If you run kubectl describe pod currency-your-id, you will see the additional container which has automatically been created.
kubectl describe pod currency-5b64b6c67c-76f8m
#...
Containers:
currency:
Container ID: containerd://6b76950a8beb3a3bb900bd03b7a6af079e2944af8048f4fd37787918a44b5f58
Image: nicholasjackson/fake-service:v0.7.8
Image ID: docker.io/nicholasjackson/fake-service@sha256:2e41a8c8e94ea0318d67ce82ea12fca8dfec4d916ff9a34246bf26713d4d369f
Port: 9090/TCP
Host Port: 0/TCP
State: Running
Started: Tue, 29 Oct 2019 09:48:46 +0000
Ready: True
Restart Count: 0
Environment:
LISTEN_ADDR: 0.0.0.0:9090
NAME: currency (cloud)
MESSAGE: currency response
HTTP_CLIENT_KEEP_ALIVES: false
Mounts:
/var/run/secrets/kubernetes.io/serviceaccount from default-token-6jzl5 (ro)
consul-connect-envoy-sidecar:
Container ID: containerd://f1a477b3a6e627ced43a74c14cbd568fae101d51ec5f3f58df06cc3becbac04d
Image: envoyproxy/envoy-alpine:v1.10.0
Image ID: sha256:0246380e4b703fd1f99605a8c31b288c088c078b80ee2de1d987ad819b06e1ec
Port: <none>
Host Port: <none>
Command:
envoy
--max-obj-name-len
256
--config-path
/consul/connect-inject/envoy-bootstrap.yaml
State: Running
Started: Tue, 29 Oct 2019 09:48:46 +0000
Ready: True
Restart Count: 0
Environment:
HOST_IP: (v1:status.hostIP)
Mounts:
/consul/connect-inject from consul-connect-inject-data (rw)
/var/run/secrets/kubernetes.io/serviceaccount from default-token-6jzl5 (ro)
This information can also be accessed using the Kubernetes dashboard which is available at http://localhost:8443.

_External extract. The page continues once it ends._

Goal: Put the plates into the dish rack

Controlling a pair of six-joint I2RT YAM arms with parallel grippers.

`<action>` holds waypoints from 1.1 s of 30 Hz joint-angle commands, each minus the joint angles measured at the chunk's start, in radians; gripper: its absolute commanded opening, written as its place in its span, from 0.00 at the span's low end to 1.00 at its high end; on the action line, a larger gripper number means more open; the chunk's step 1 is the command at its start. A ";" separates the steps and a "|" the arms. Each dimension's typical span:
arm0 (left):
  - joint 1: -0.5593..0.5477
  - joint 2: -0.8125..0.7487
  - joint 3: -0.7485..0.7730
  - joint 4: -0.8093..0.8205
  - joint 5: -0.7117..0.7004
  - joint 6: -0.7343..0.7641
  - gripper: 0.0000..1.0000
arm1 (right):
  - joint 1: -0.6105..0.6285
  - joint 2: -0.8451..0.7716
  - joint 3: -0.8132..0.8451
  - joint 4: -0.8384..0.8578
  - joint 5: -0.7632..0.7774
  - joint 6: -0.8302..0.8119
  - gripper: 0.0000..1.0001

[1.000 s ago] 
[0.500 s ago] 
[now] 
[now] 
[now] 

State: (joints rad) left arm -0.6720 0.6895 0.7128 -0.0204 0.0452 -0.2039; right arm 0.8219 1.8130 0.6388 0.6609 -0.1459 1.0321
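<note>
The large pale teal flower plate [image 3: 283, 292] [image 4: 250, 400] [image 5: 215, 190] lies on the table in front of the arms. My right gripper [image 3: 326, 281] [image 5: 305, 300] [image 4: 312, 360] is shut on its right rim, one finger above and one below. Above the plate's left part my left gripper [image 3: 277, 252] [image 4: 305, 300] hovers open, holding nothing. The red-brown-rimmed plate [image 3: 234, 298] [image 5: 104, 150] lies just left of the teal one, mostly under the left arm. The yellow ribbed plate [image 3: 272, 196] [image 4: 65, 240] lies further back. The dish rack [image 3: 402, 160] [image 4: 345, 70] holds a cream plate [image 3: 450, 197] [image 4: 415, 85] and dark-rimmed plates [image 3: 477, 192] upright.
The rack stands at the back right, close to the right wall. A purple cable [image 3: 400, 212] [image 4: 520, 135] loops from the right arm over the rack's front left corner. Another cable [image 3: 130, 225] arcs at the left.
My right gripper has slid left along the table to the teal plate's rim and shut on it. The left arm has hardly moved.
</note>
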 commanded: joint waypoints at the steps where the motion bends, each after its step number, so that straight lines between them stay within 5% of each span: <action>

That is the end for this section, in the next section we are going to look at how we can connect our Consul datacenter running in VMs and the one we have running in Kubernetes. Before moving on to the next section, don’t forget to clean up your cluster.
➜ yard down
_______. __ __ __ .______ ____ ____ ___ .______ _______
/ || | | | | | | _ \ \ \ / / / \ | _ \ | \
| (----`| |__| | | | | |_) | \ \/ / / ^ \ | |_) | | .--. |
\ \ | __ | | | | ___/ \_ _/ / /_\ \ | / | | | |
.----) | | | | | | | | | | | / _____ \ | |\ \----.| .--. |
|_______/ |__| |__| |__| | _| |__| /__/ \__\ | _| `._____||_______/
Version: 0.2.2
## Stopping Kubernetes and cleaning resources
INFO[0000] Removing cluster [shipyard]
INFO[0000] ...Removing server
INFO[0001] ...Removing docker image volume
INFO[0001] Removed cluster [shipyard]
Summary
In this example we took a quick look at how we can run our applications with Consul service mesh on Kubernetes. In the next example we will see how we can join together VMs and Kubernetes clusters.